**Directions**
Using the listing, copy each whole line that features "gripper".

--- Provided material ---

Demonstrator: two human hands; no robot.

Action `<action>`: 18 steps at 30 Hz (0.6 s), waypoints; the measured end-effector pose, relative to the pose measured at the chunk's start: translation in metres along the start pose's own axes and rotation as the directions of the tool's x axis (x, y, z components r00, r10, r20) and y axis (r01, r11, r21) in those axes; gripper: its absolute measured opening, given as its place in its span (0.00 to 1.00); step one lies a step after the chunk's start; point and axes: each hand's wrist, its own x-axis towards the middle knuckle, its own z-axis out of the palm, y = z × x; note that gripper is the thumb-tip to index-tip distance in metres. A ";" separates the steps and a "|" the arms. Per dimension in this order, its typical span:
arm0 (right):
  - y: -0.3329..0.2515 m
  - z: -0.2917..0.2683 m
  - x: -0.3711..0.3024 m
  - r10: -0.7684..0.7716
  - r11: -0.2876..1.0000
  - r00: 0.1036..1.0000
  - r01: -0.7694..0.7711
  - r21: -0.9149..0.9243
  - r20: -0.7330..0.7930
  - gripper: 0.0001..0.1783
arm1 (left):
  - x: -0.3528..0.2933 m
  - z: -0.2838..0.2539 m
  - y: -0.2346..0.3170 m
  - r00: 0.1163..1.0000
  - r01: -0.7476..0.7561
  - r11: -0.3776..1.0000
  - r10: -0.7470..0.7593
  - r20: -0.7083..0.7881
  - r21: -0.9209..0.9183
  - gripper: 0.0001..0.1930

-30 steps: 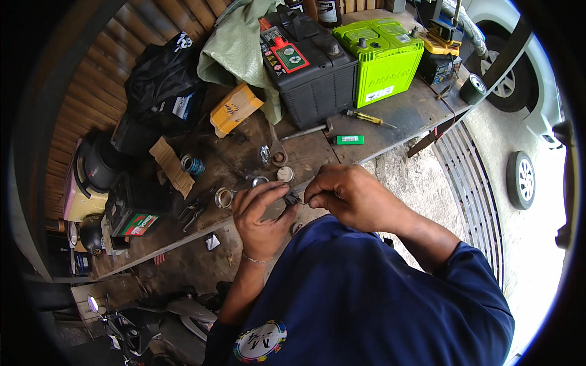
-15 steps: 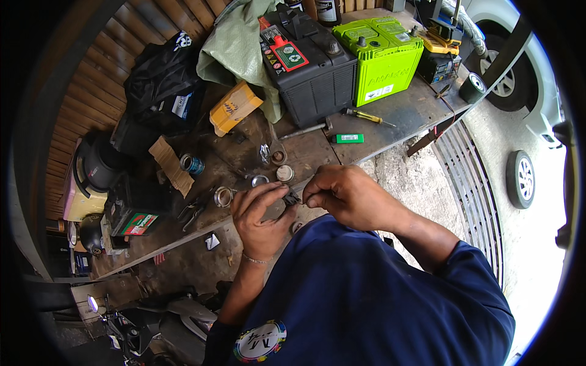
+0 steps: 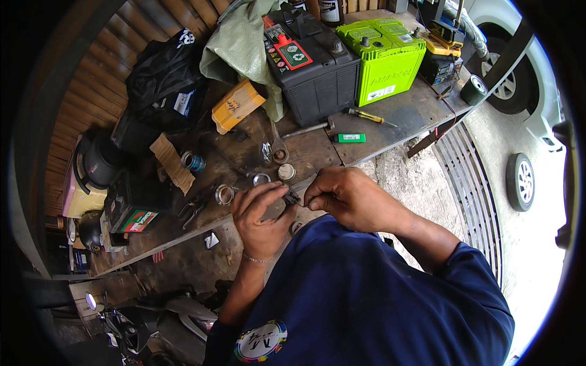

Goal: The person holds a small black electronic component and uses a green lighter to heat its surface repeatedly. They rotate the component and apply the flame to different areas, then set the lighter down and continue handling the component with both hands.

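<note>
Both hands meet over the near edge of the workbench (image 3: pixel 317 154). My left hand (image 3: pixel 261 221) is closed round a small dark part (image 3: pixel 292 198), gripped between thumb and fingers. Thumb and forefinger of my right hand (image 3: pixel 354 198) are pinched together at the right end of that part. Whatever is in this pinch is too small to make out. Just beyond the fingers stand a round tin with pale contents (image 3: pixel 286 172) and a shiny metal cup (image 3: pixel 260 179). A metal ring-shaped piece (image 3: pixel 224 195) lies left of my left hand.
A black car battery (image 3: pixel 317 82) and a lime-green one (image 3: pixel 390 67) stand at the back. Nearer lie a hammer (image 3: pixel 308 129), a yellow screwdriver (image 3: pixel 371 118), a small green box (image 3: pixel 350 138) and pliers (image 3: pixel 193 211). An orange box (image 3: pixel 237 108) and torn cardboard (image 3: pixel 171 163) lie further left.
</note>
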 end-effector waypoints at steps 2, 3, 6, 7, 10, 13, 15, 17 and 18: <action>0.000 0.000 0.001 -0.011 1.000 1.000 0.011 -0.017 0.002 0.06 | -0.001 0.001 0.000 1.000 0.001 1.000 -0.001 -0.006 -0.009 0.24; 0.000 0.000 0.001 -0.002 1.000 1.000 0.002 0.007 -0.002 0.06 | -0.001 0.002 0.000 1.000 0.001 1.000 -0.001 -0.010 -0.013 0.24; 0.002 -0.001 0.002 0.054 0.995 0.999 -0.054 0.079 -0.004 0.06 | -0.004 0.002 -0.004 0.999 0.036 0.998 -0.036 0.000 -0.043 0.24; 0.003 -0.003 0.001 0.077 0.991 0.997 -0.076 0.114 -0.003 0.07 | -0.005 0.003 -0.006 0.997 0.070 0.993 -0.071 -0.004 -0.097 0.24; 0.010 -0.011 -0.004 0.120 0.944 0.992 -0.101 0.314 -0.043 0.08 | -0.009 0.005 -0.015 0.975 0.216 0.934 -0.222 0.011 -0.283 0.25; 0.027 -0.027 -0.013 0.123 0.874 0.986 -0.053 0.484 -0.114 0.08 | -0.015 0.002 -0.020 0.939 0.330 0.809 -0.336 0.077 -0.487 0.27; 0.046 -0.038 -0.016 0.200 0.870 0.963 -0.090 0.484 -0.181 0.09 | -0.016 -0.001 -0.021 0.932 0.345 0.760 -0.346 0.107 -0.551 0.30; 0.072 -0.050 -0.013 0.181 0.943 0.946 -0.090 0.320 -0.269 0.11 | -0.016 -0.005 -0.018 0.940 0.330 0.770 -0.323 0.111 -0.547 0.30; 0.085 -0.053 -0.013 0.178 0.967 0.932 -0.107 0.231 -0.315 0.10 | -0.016 -0.006 -0.017 0.944 0.321 0.775 -0.311 0.113 -0.545 0.30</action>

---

**Exercise output**
Action `<action>`: 18 steps at 30 Hz (0.6 s), waypoints; the measured end-effector pose, relative to the pose measured at the chunk's start: translation in metres along the start pose's own axes and rotation as the directions of the tool's x axis (x, y, z components r00, r10, r20) and y axis (r01, r11, r21) in those axes; gripper: its absolute measured opening, given as its place in its span (0.00 to 1.00); step one lies a step after the chunk's start; point and axes: each hand's wrist, its own x-axis towards the middle knuckle, its own z-axis out of the palm, y = z × x; note that gripper is the thumb-tip to index-tip distance in metres. A ";" separates the steps and a "|" the arms. Per dimension in this order, its typical span:
  - gripper: 0.0001..0.1783
  - gripper: 0.0001..0.1930

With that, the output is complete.